Tell them everything

The next step is to fill the listing with information about the business. Google’s main objective is to present searchers with the most relevant results. The more content you fill your Places listing with, the more likely it is to be deemed relevant to a query.

“There’s roughly 30 or 40 different fields that you can fill out about your business inside Google Places; things like payment methods, opening hours, the locations you serve, and even fax numbers and email addresses,” says Tully. “All things equal, if you have filled out all the fields in your listing, and a competitor hasn’t, you will generally be ranked higher than them in Google Places.”

The content that a listing can accommodate extends well beyond your standard business information to include pictures, videos and testimonials. Tully notes that reviews are a particularly important component of a listing.

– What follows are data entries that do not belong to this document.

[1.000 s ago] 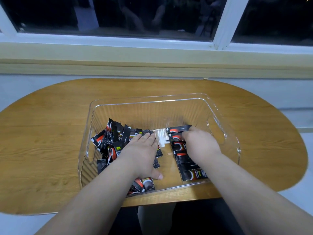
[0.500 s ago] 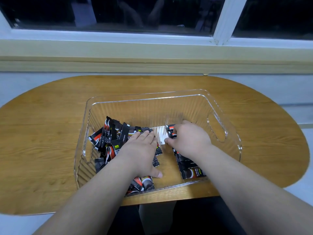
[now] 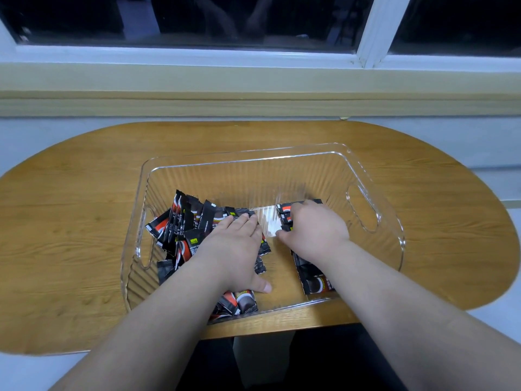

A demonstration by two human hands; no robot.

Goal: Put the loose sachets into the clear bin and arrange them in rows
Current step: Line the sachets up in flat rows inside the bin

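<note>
- Clear ribbed plastic bin [image 3: 253, 179]: rectangular with rounded corners and a cut-out handle in each short end. It stands upright, one long side nearest the viewer.
- Heap of black-and-red foil sachets [image 3: 180, 218]: fills the bin's left half, overlapping at mixed angles, with some tilted up near the left wall.
- Row of the same sachets [image 3: 315, 283]: lies flat and overlapped in the right half, running from the near wall towards the far one, its middle hidden.

Glossy clr plastic bin [image 3: 363, 176], wood tbl [image 3: 70, 221]
</note>
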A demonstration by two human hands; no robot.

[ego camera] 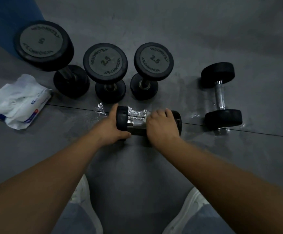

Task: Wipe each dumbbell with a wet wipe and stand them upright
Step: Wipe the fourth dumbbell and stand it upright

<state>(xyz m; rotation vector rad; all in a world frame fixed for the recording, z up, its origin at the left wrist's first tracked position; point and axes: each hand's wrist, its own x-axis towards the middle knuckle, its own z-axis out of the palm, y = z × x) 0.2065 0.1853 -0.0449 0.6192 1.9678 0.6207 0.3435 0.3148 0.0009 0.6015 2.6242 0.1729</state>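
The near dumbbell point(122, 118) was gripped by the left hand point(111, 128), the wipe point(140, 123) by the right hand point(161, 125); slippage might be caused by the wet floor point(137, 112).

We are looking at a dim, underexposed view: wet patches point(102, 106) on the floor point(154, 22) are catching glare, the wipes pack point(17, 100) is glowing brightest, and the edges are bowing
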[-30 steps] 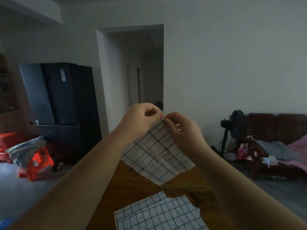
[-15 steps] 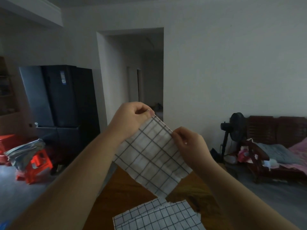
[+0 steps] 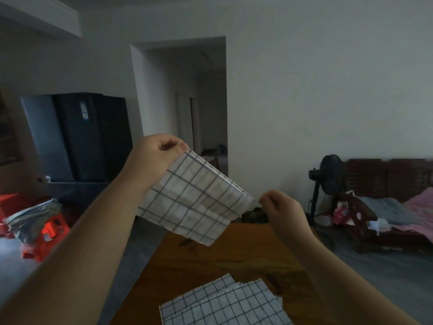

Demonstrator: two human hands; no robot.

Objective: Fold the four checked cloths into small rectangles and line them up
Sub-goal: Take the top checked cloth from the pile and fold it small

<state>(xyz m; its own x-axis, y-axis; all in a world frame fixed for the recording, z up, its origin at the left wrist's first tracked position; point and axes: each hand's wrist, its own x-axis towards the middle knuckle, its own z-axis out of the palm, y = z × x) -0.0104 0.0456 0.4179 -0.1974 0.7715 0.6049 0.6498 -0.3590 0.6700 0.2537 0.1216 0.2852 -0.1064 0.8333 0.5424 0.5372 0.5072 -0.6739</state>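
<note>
Dim room, brown wooden counter point(image 3: 210, 259). One checked cloth point(image 3: 194, 200) hangs in the air above the counter's far end. Left hand point(image 3: 157, 156) pinches its upper corner, right hand point(image 3: 281, 207) pinches the lower-right corner. Other cloths point(image 3: 225, 303) lie flat at the near edge. Sticker point(image 3: 84, 113) on the dark fridge point(image 3: 93, 137) is unreadable.

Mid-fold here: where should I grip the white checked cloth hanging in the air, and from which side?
Likely the two ends of its taut top edge, each pinched from its outer side, as the left hand and right hand do now. The white checked cloth then hangs flat, its lower edge free above the brown wooden table.
</note>
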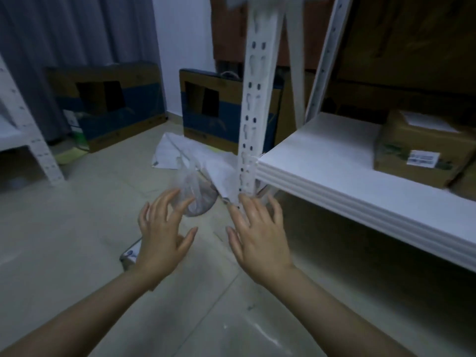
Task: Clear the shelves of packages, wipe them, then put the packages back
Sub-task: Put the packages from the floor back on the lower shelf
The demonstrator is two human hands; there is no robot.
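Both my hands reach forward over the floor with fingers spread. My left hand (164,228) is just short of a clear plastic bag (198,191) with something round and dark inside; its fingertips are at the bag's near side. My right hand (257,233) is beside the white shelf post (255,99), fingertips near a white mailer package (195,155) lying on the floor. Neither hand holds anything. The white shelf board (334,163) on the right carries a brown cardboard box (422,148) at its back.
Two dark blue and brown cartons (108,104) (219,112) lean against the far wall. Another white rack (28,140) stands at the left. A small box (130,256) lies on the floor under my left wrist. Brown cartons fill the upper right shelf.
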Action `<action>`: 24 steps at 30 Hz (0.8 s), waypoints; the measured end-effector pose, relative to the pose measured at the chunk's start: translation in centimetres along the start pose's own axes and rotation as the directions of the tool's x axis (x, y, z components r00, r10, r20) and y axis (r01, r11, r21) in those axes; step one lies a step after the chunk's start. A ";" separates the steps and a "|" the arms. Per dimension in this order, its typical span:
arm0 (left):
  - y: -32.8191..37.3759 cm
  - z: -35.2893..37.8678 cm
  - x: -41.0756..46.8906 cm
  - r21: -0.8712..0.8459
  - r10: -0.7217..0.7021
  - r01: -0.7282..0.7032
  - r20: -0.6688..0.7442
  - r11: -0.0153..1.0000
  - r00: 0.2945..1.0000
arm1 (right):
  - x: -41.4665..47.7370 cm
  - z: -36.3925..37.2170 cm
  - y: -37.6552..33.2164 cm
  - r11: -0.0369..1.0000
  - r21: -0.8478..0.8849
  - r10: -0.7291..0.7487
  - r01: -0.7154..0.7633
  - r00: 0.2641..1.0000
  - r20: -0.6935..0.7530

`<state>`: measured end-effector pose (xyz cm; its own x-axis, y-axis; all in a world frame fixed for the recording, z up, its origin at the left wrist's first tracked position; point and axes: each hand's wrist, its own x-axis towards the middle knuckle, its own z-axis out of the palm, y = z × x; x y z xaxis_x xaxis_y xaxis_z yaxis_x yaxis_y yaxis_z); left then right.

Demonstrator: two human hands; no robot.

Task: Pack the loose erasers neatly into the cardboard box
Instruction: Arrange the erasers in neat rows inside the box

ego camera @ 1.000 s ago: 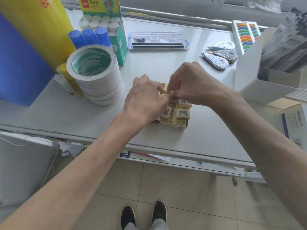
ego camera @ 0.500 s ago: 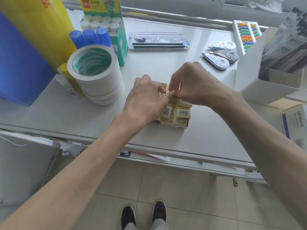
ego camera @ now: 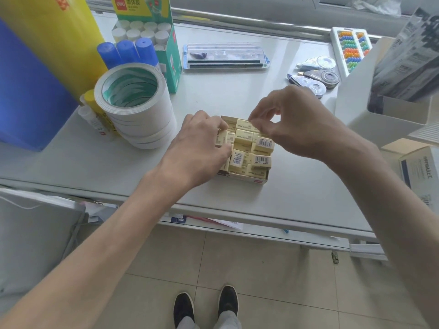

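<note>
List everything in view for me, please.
erasers: many, cream, in box
box: one, cardboard, table centre
tape: one stack, white, left of box
glue sticks: three, blue-capped, behind tape
display box: one, green, far left
case: one, clear, far centre
correction tapes: three, grey-white, right
abacus: one, coloured beads, far right
bin: one, white, right edge
table: one, white, beneath the box
shoes: two, black, floor
left hand: grips an eraser, box's left
right hand: pinches a back eraser

bare forearms [ego camera: 99, 243] — black shoes [ego camera: 183, 307], light grey trousers [ego camera: 226, 322].
</note>
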<state>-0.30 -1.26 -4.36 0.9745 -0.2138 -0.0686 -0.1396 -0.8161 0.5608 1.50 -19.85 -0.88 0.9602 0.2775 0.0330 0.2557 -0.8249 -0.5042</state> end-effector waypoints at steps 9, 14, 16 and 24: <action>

“Set up a business process to get regular customer reviews on your Places listing,” he suggests. “Reviews can mean the difference between not appearing and appearing in the number one spot. After you have five or more reviews, your listing will stand out amongst competitors, as Google shows review ratings next to your business listing.”

Canvas Marketing’s Clacy also makes note of a recently introduced feature that allows businesses to frame offers as a ‘coupon’ within their Places listing.

“That also helps your Google Places ranking, because you’re using more of the functions inside Google Places,” he says.

Citations

One of the most significant factors affecting organic search rankings is the number of incoming links a site receives. Google has identified this as a reasonable measure of how many people found that particular page relevant enough to share. The more links a page receives, the higher it ranks in search.

In place of incoming links, Google Places tends to favour businesses that have their contact details listed in the greatest volume on different sites throughout the internet.

“Google looks at the number of places on the web that are naming your business, address and phone number, and they’re called citations,” says Tully. “The more citations your business has, generally the higher ranked your Google Places listing will be.”

Citations are part of the reason Google places so much value in data from third party directories like the Yellow Pages. For the purposes of an improved Places ranking, it’s worthwhile for businesses to investigate being listed in review directories like Urban Spoon, True Local or Dentist.com.au, depending on what your business specialises in.

Given that it’s based on the most widely used global positioning service in the world, the potential reach of Places is considerably greater than a simple mobile search query. In the same way that the service collects information about businesses from third-party directories, many apps draw on the information collected in Places.

“There’s a lot of third party apps and directories that pull their data directly from Google,” notes Tully. “By getting a listing in Google Places, potentially, you could be showing up on tens or hundreds of different iPhone apps and directory-based search systems. It’s definitely something worth doing.”